Il figlio di Saul – Recensione
Ci sono film destinati ad essere amati col tempo, che lasciano maturare il loro frutto dentro di noi e, guardandosi indietro lasciarci un ricordo vivido ed emozionante. Questo sembrerebbe il caso di “Il figlio di Saul”, un film non semplice, un’opera prima dell’ungherese Lazlo Nemes, che colpisce pulsando di ambiguità affascinante e potente.
E così ci ritroviamo a vivere sulla nostra pelle due giorni nella vita di Saul Ausländer, prigioniero ungherese addetto ai forni crematori di Auschwitz. L’uomo tenterà l’impossibile dopo aver scoperto il cadavere di un ragazzo che forse è suo figlio: recuperare almeno i resti e cercare un rabbino per seppellirli. Per raggiungere il suo obiettivo dovrà però voltare le spalle ai compagni e al loro piano di ribellione.

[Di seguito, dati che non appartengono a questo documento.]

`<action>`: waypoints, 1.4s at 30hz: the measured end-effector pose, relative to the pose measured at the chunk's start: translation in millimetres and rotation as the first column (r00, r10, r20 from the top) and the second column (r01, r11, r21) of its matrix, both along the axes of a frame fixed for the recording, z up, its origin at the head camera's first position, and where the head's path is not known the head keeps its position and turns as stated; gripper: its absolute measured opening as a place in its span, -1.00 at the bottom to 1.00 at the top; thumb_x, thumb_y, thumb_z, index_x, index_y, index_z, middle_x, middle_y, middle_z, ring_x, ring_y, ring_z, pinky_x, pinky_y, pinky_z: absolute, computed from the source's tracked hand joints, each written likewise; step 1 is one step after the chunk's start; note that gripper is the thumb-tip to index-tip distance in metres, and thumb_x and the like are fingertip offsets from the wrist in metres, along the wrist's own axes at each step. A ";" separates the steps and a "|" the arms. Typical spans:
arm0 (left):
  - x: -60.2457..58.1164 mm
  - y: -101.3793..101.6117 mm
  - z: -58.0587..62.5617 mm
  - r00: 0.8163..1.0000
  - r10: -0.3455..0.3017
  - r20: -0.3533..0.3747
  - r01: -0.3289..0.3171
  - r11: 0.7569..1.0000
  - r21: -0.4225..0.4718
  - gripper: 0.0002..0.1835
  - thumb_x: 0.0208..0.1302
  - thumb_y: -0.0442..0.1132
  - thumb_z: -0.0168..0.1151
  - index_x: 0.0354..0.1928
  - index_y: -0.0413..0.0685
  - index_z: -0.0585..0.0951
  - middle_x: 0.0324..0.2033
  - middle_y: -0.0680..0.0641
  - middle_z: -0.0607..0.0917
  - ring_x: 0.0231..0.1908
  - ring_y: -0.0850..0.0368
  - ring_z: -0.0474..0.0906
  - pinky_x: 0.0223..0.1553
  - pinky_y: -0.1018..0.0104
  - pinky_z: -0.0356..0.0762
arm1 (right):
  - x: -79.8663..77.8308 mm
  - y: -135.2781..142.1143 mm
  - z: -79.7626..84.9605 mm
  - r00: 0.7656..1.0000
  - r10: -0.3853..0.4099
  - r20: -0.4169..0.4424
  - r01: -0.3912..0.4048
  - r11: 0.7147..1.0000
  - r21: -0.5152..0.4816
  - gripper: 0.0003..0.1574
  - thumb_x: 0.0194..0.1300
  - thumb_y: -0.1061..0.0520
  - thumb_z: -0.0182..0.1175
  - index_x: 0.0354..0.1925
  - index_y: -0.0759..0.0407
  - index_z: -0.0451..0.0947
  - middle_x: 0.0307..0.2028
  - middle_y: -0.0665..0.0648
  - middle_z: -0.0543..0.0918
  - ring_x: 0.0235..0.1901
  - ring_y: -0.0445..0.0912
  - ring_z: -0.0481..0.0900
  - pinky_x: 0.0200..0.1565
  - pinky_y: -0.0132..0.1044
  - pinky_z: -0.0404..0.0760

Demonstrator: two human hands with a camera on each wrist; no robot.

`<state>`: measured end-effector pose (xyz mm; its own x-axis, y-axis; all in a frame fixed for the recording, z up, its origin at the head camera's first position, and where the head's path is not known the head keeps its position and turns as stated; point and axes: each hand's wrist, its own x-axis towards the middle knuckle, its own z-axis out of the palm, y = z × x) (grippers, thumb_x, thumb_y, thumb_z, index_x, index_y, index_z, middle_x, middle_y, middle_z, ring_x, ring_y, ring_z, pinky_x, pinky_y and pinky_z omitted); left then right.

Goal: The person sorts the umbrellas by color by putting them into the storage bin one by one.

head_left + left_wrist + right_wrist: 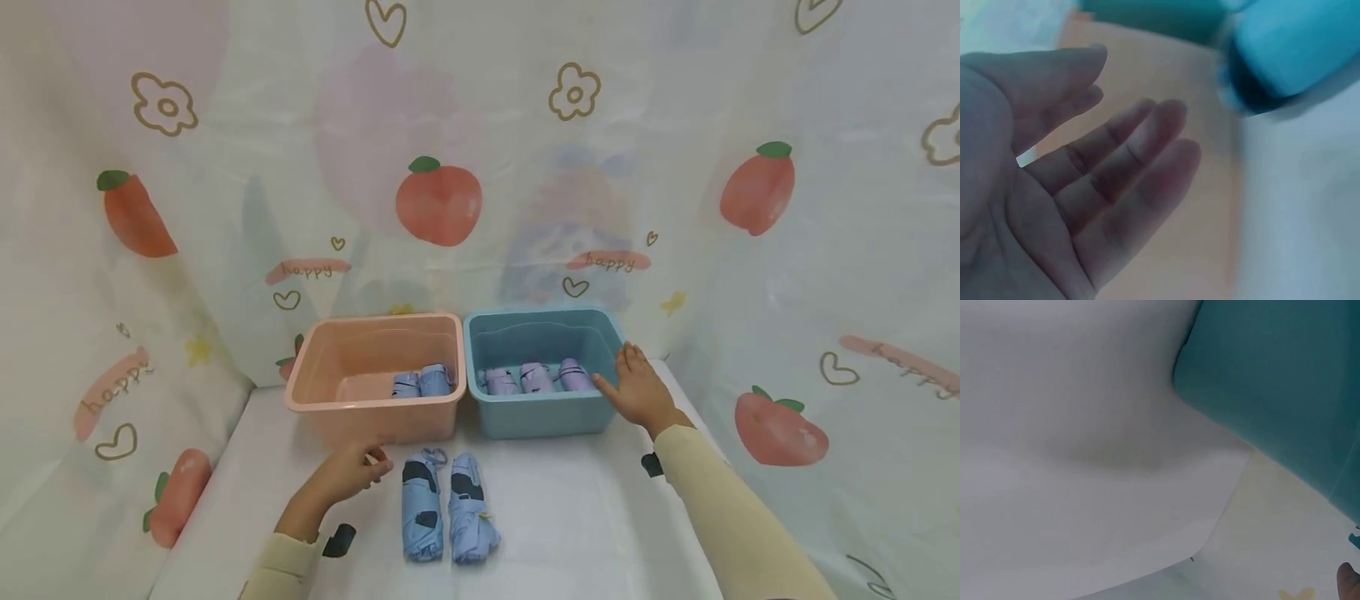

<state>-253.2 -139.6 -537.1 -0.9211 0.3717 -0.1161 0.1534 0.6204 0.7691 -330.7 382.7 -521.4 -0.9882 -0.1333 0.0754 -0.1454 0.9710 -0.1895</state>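
Note:
Two folded blue umbrellas (423,508) lie side by side on the white table. My left hand (351,475) hovers just left of them, holding nothing; its fingers look loosely bent in the left wrist view. One blurred blue umbrella (1297,50) shows there at the upper right. My right hand (640,387) is at the right side of the teal bin (547,417), fingers extended; whether it touches the rim I cannot tell. Three purple folded umbrellas (537,377) sit inside that bin. The peach bin (375,423) beside it holds two blue folded umbrellas (435,381).
Both bins stand next to each other at the back of the table (570,517), against a hanging sheet (517,167) printed with fruit and hearts. The same patterned sheet rises along the left and right sides.

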 end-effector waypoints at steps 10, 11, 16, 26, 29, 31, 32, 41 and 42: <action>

Non c’è musica, ma c’è un sonoro da brividi, di quello che ti entra nelle vene e nelle ossa e arriva dritto al cuore e alla mente, per spaccarli e lasciare una crepa indelebile. Poche, infatti, sono le pellicole che riescono nel compito di riuscire ad accostare in maniera convincente sonoro ed immagini, ma “Il figlio di Saul” è assolutamente uno di questi. La regia di Nemes è attenta, rigorosa e claustrofobica che riesce a trasmettere allo spettatore il dramma e il dilemma di un uomo, costretto ogni giorno a sentire le urla disarmanti dei prigionieri costretti alle camere a gas. Sono suoni strazianti, da brividi che riescono a dare spessore anche nel momento in cui la sceneggiatura zoppica leggermente.
Sappiamo di essere in un campo di concentramente eppure Nemes ce ne nega la visione, l’ambiente, se mai entra nell’inquadratura, è sempre sfocato, distante come se il centro di tutto, il baricentro di quel dramma fosse solo ed esclusivamente Saul. Un dramma nel quale si incastra l’enigma, la ricerca per capire se quel ragazzino, rimasto miracolosamente vivo alle camere a gas, sia suo figlio o meno.
Una convinzione, una certezza, che porta lo spettatore a chiedersi più volte se quello a cui stiamo assistendo sia realtà o frutto della mente del protagonista sulla strada della pazzia. Una dicotomia tra realtà ed incubo, tra realtà e follia che ben si amalgama con un ritmo incalzante che non lascia respiro, mentre i nostri occhi vengono massacrati da scene di violenza nuda e cruda.
“Il figlio di Saul” ci angoscia nel suo non mostrare l’ambiente, nel farci supporre invece di confermarci, nel farci vivere nel dubbio che di un passato crudele, ancora fin troppo presente.